§ **Dataset content**
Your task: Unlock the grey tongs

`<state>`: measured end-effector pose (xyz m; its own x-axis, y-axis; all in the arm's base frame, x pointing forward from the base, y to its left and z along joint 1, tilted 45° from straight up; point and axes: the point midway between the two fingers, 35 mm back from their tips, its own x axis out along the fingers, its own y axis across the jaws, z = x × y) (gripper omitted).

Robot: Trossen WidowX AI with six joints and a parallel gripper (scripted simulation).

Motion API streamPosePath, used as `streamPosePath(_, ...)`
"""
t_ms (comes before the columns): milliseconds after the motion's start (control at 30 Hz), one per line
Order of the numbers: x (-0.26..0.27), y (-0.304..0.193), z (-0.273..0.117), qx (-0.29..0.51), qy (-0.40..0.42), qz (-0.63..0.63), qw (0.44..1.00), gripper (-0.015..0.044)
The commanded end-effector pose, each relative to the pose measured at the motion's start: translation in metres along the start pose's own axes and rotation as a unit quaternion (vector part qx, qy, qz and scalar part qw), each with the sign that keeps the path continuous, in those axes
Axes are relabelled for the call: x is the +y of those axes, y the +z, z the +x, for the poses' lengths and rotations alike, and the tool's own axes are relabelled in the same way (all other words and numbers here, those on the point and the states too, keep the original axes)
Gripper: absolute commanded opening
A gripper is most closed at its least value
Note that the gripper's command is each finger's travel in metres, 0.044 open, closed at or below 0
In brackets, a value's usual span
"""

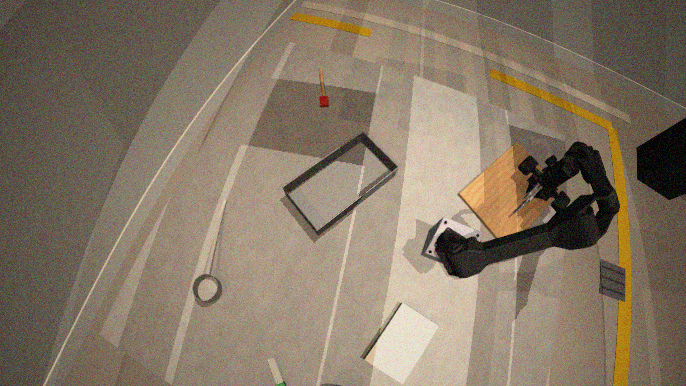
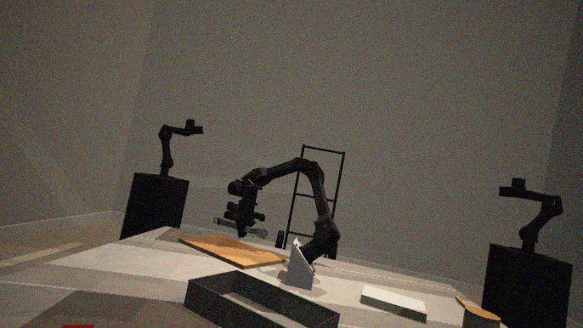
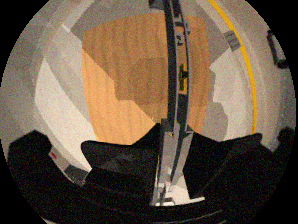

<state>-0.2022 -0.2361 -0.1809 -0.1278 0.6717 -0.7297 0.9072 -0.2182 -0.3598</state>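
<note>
The black fingers are nearly closed on the slim grey metal tongs, held above the rectangular wooden board near the surface's edge; setting them down open (unlocked yet, I can't tell) remains.

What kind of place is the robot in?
It looks like a robot workshop or lab, maybe practising kitchen jobs. Two more robot arms stand on black boxes, and yellow lines mark the floor.
</note>
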Motion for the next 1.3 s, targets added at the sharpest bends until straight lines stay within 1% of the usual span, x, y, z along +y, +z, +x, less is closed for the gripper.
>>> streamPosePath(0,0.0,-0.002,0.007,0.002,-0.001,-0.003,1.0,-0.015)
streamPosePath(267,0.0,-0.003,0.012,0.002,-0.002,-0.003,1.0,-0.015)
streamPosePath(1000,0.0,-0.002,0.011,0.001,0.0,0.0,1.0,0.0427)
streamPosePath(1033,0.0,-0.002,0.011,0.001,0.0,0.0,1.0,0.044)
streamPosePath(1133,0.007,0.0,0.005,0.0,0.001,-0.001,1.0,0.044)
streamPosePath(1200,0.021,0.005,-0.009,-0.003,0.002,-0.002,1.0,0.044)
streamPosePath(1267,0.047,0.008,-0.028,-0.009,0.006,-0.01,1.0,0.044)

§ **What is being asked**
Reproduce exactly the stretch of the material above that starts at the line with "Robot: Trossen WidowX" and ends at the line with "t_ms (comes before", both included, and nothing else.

§ **Answer space**
Robot: Trossen WidowX AI with six joints and a parallel gripper (scripted simulation).

Motion API streamPosePath, used as `streamPosePath(_, ...)`
"""
t_ms (comes before the columns): milliseconds after the motion's start (control at 30 Hz), one per line

The answer given is complete.